Le non-remboursement

Il est coutume de voir dans les magasins une affichette qui dit « Les articles vendus ne seront ni échangés, ni remboursés ». Beaucoup de clients ignorent cette clause lors de l’achat et se retrouvent ensuite dans un dilemme. Selon un cadre de la Consumer Affairs Unit, cette affichette n’est pas illégale. « Le commerçant a le droit d’imposer ses conditions, mais avant d’acheter, le client peut à son tour négocier les conditions avec le vendeur, par exemple, exiger le droit de retourner le produit ou l’échanger en cas de non-satisfaction », explique le cadre. Il revient au client de choisir s’il veut acheter ou pas chez le commerçant.

Quand la vignette coûte plus cher

Les automobilistes peuvent payer la vignette (déclaration) annuellement ou en tranches de trois ou six mois. Les autorités donnent la possibilité d’effectuer le paiement par trimestre. Un des objectifs est de permettre à ceux qui ne peuvent débourser un gros montant annuel de payer en tranches. Mais avec cette ‘facilité’, le coût total revient à plus cher. Par exemple, une ‘déclaration’ de Rs 4,000 payée en quatre tranches coûte Rs 4,800. Un petit planteur qui ne possède pas cinq arpents de terres n’est pas éligible à une concession et doit donc payer sa vignette sur son tout-terrain quelque soit son âge, à Rs 13,000. Mais s’il paye par trimestre, il débourse Rs 16,000 ! Ce qui veut dire que cette soi-disant facilité  tonde davantage le consommateur !

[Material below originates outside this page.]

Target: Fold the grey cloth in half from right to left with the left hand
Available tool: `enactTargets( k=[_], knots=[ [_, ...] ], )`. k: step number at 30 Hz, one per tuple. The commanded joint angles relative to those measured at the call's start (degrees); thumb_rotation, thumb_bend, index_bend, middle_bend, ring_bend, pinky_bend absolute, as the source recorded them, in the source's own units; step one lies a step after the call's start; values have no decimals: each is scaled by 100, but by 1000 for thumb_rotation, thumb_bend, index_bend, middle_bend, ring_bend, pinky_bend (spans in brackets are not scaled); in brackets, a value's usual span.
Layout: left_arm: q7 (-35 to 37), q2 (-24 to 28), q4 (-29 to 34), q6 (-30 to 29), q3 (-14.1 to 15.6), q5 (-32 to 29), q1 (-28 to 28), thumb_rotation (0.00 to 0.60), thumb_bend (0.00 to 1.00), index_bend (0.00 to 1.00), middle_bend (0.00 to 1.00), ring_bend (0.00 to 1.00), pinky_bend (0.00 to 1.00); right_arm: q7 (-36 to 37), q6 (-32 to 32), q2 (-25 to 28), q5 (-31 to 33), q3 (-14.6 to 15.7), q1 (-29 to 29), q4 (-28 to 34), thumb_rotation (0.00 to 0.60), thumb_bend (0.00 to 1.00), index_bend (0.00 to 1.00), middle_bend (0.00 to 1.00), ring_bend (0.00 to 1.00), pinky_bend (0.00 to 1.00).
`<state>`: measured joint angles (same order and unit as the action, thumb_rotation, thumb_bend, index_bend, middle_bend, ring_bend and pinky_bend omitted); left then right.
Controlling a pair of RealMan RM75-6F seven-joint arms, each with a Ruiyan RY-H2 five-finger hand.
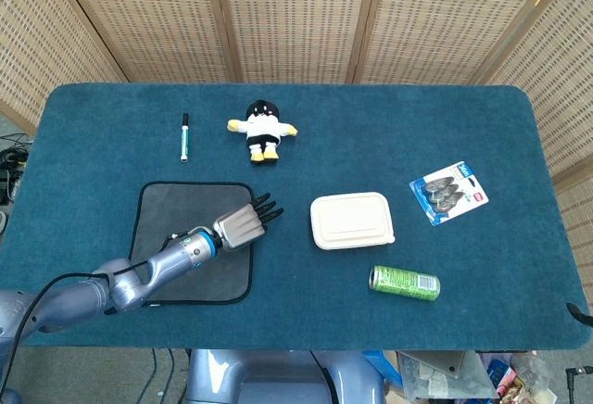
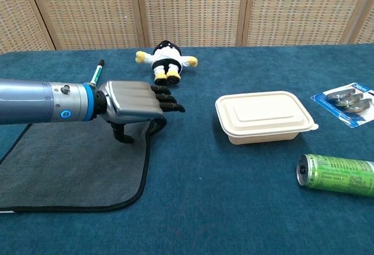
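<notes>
The grey cloth (image 1: pixel 185 237) (image 2: pixel 70 161), hemmed in black, lies flat at the table's front left. My left hand (image 1: pixel 243 223) (image 2: pixel 131 102) hovers palm-down over its right edge, reaching in from the left. Most fingers stretch out towards the right. The thumb (image 2: pixel 121 132) points down onto the cloth, and one curled finger (image 2: pixel 158 123) dips just past the hem. Nothing is visibly lifted or held. My right hand does not show in either view.
A cream lidded food box (image 1: pixel 351 220) (image 2: pixel 266 116) sits right of the cloth. A green can (image 1: pixel 404 283) (image 2: pixel 337 174) lies nearer the front. A plush toy (image 1: pixel 262 129) (image 2: pixel 166 62) and a marker (image 1: pixel 184 136) lie behind. A blister pack (image 1: pixel 449 193) is far right.
</notes>
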<state>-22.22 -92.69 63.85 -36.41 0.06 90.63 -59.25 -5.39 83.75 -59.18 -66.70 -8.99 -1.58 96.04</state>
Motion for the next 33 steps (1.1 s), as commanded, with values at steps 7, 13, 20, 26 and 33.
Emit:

Jayen Chellum nous dit qu’il a déjà soulevé cette question et trouve aberrant qu’on fait payer aux automobilistes des charges additionnelles alors que le but est de leur faciliter la vie.

Voitures accidentées

Les concessionnaires de voitures reconditionnées importées doivent fournir une pléiade de documents pour prouver la provenance du véhicule en question. Le but est de protéger le client car il y a eu beaucoup de cas où des voitures accidentées et retapées ont été vendues. Mais il n’y a aucun système pour avertir le client qui fait l’acquisition d’une voiture de seconde main locale. Pourtant, chaque semaine, des centaines de véhicules accidentés vendus à l’encan sont réparés et revendus, et il est difficile pour l’éventuel acquéreur de savoir l’historique du vehicule.

Produit d’appels

Des supermarchés se servent des produits d’appels à des prix réduits considérablement comme appâts pour attirer les clients. Mais les clients ne peuvent acheter qu’un nombre limité de ces produits. Or, dans un marché libre, ce n’est pas le rôle des commerçants de décider quel nombre de produits le client a droit.

Line rental

Mauritius Telecom, un des fleurons des entreprises d’État, a annoncé des profits de Rs 1,3 milliard pour l’année 2018. Pour son CEO, cette hausse de 32 % dans les bénéfices est un chiffre record depuis 2014, Mais pour les consommateurs, cette hausse de profitabilité peut désormais permettre à Mauritius Telecom de se passer de son ‘Line Rental’ mensuel car l’organisme a déjà rentabilisé ses investissements.